Senior Secured Revolving Credit Facility and Promissory Note
In December 2014, we entered into a credit agreement providing for a $500.0 million four-year senior secured revolving credit facility (the “Credit Agreement”) with BOKF, NA dba Bank of Texas (“Bank of Texas”), as agent and lead arranger, Wells Fargo Bank, National Association (“Wells Fargo”), as syndication agent, and the Lenders signatory thereto (collectively with Bank of Texas and Wells Fargo, the “Lender”).
The initial borrowing base of the Credit Agreement was $80.0 million and is subject to redetermination during May and November of each year. In our latest redetermination, in May 2016, our borrowing base was set at $75.0 million. The amounts borrowed under the Credit Agreement bear annual interest rates at either (a) the London Interbank Offered Rate (“LIBOR”) plus the applicable utilization margin of 2.25% to 3.25% or (b) the base rate (which is equal to the greater of the prime rate, the Federal Funds effective rate plus 0.50%, and 1-month LIBOR plus 1.00%) plus applicable margin of 1.25% to 2.25%. Principal amounts outstanding under the Credit Agreement are due and payable in full at maturity on December 19, 2018. All of the obligations under the Credit Agreement, and the guarantees of those obligations, are secured by substantially all of our assets. Additional payments due under the Credit Agreement include paying a commitment fee to the Lender in respect of the unutilized commitments thereunder. The commitment fee, which is due quarterly, is 0.50% per year on the unused portion of the borrowing base. We are also required to pay customary letter of credit fees. At June 30, 2016, we had approximately $64.8 million of borrowing capacity under our Credit Agreement. Our Credit Agreement contains customary covenants and we were in compliance with them as of June 30, 2016.
In connection with the termination of a drilling rig contract, we entered into a $5.1 million three-year promissory note which has an interest rate for the first year of 8%, 10% for the second year and 12% for the third year and does not contain a prepayment penalty. The principle balance on the note is equal to the unpaid idle fees that we previously included in accounts payable and the remaining termination amount of the contract. The idle charges and the termination amount on the rig contract was reflected in our Condensed Consolidated Statement of Operations during the three and six months ended June 30, 2016, and the note was included in our Condensed Consolidated Balance Sheet as of June 30, 2016.
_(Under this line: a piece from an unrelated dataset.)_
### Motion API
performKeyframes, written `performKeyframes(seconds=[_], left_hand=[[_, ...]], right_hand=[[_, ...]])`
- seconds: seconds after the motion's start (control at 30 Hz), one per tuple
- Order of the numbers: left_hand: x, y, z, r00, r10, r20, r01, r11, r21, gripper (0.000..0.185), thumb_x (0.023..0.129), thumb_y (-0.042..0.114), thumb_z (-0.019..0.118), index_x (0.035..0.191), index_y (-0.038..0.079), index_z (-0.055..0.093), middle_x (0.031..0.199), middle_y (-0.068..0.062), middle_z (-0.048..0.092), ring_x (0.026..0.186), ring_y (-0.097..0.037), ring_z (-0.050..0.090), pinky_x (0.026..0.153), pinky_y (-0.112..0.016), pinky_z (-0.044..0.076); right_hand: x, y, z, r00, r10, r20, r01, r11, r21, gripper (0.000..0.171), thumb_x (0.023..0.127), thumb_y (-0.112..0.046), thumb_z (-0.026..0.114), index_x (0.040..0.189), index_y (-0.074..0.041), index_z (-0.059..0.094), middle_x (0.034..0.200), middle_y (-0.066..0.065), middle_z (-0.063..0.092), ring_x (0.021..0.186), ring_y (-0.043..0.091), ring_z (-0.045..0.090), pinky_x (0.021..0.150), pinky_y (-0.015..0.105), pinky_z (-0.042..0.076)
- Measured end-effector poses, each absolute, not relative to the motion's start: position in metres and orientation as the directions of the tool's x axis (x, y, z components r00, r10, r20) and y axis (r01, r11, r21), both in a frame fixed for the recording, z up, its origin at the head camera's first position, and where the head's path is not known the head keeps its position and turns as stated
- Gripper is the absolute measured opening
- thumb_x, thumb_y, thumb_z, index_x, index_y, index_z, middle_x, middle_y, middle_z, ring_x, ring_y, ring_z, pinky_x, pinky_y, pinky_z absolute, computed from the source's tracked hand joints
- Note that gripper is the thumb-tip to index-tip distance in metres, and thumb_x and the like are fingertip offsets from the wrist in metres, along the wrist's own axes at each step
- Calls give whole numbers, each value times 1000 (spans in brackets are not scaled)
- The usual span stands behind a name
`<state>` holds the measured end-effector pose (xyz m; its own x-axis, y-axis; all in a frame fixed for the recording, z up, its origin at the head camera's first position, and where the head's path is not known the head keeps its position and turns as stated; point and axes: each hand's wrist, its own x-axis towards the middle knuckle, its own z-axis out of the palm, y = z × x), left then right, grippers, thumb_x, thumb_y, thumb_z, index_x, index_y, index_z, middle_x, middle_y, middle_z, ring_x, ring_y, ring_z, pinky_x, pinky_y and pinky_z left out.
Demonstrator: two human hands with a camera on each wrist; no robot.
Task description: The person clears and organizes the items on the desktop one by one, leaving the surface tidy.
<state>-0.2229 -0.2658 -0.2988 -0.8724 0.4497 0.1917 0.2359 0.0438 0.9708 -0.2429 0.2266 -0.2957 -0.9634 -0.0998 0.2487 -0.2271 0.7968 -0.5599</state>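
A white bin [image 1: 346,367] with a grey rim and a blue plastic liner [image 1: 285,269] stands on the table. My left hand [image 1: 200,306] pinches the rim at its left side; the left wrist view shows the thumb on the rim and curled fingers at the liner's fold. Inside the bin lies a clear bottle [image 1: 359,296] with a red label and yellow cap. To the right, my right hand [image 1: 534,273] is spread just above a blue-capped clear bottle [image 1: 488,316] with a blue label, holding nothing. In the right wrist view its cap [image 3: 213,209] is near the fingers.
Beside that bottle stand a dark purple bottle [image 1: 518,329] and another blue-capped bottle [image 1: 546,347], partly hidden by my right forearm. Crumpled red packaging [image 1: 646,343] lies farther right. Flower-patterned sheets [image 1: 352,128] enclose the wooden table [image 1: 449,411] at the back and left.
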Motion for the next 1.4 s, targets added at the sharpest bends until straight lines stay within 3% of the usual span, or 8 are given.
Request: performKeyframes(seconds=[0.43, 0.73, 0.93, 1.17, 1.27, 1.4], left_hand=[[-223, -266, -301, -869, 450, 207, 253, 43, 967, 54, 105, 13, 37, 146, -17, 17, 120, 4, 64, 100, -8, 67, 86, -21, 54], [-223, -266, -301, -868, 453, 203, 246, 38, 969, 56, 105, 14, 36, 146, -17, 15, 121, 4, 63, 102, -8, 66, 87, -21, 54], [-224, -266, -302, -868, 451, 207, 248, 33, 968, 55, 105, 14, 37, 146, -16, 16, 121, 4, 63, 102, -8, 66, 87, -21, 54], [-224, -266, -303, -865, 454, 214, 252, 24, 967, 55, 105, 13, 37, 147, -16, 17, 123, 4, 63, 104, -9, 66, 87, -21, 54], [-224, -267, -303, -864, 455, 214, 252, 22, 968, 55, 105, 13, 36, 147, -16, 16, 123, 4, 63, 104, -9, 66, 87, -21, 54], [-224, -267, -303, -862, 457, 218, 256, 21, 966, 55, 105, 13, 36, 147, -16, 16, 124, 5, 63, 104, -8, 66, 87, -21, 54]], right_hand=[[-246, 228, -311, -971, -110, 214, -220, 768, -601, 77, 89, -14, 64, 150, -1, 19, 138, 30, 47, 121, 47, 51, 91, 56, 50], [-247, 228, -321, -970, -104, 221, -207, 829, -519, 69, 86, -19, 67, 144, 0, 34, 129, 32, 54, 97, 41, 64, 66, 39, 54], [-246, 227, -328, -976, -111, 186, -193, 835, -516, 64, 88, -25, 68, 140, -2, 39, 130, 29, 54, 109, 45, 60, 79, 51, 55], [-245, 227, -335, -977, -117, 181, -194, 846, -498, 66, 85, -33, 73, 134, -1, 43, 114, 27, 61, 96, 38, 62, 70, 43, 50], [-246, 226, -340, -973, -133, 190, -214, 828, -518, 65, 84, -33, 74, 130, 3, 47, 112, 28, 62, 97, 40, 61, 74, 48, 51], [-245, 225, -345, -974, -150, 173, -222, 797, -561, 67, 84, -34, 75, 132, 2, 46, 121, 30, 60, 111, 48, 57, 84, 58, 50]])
Cash Flows from Operating Activities
Substantially all of our cash flows from or used in operating activities are derived from and used in the production of our oil, natural gas, and natural gas liquids reserves. We use any excess cash flows to fund our on-going exploration and development activities in search of new reserves. Variations in cash flows from operating activities may impact our level of exploration and development expenditures.
Cash flows used by operating activities for the six months ended June 30, 2016 were $12.1 million compared to $10.4 million for the six months ended June 30, 2015. The net loss, after adjustments for non-cash items, provided cash of $6.0 million for the six months ended June 30, 2016 compared to $13.6 million in the prior year period, primarily due to the decrease in revenues attributable to lower commodity prices compared to the prior year period. Changes in operating assets and liabilities for the six months ended June 30, 2016 was $17.9 million compared to $24.0 million in the prior year period. The decreases were primarily related to changes in accounts payable, accrued expenses, advances and revenues and royalties payable associated with reductions of drilling expenditures and revenues distributable. We continue to focus on controlling LOE and other operating costs in seeking to improve our operating cash flows in this sustained low commodity price environment, and therefore believe that we have sufficient liquidity and capital resources to execute our business plan over the next 12 months and for the foreseeable future.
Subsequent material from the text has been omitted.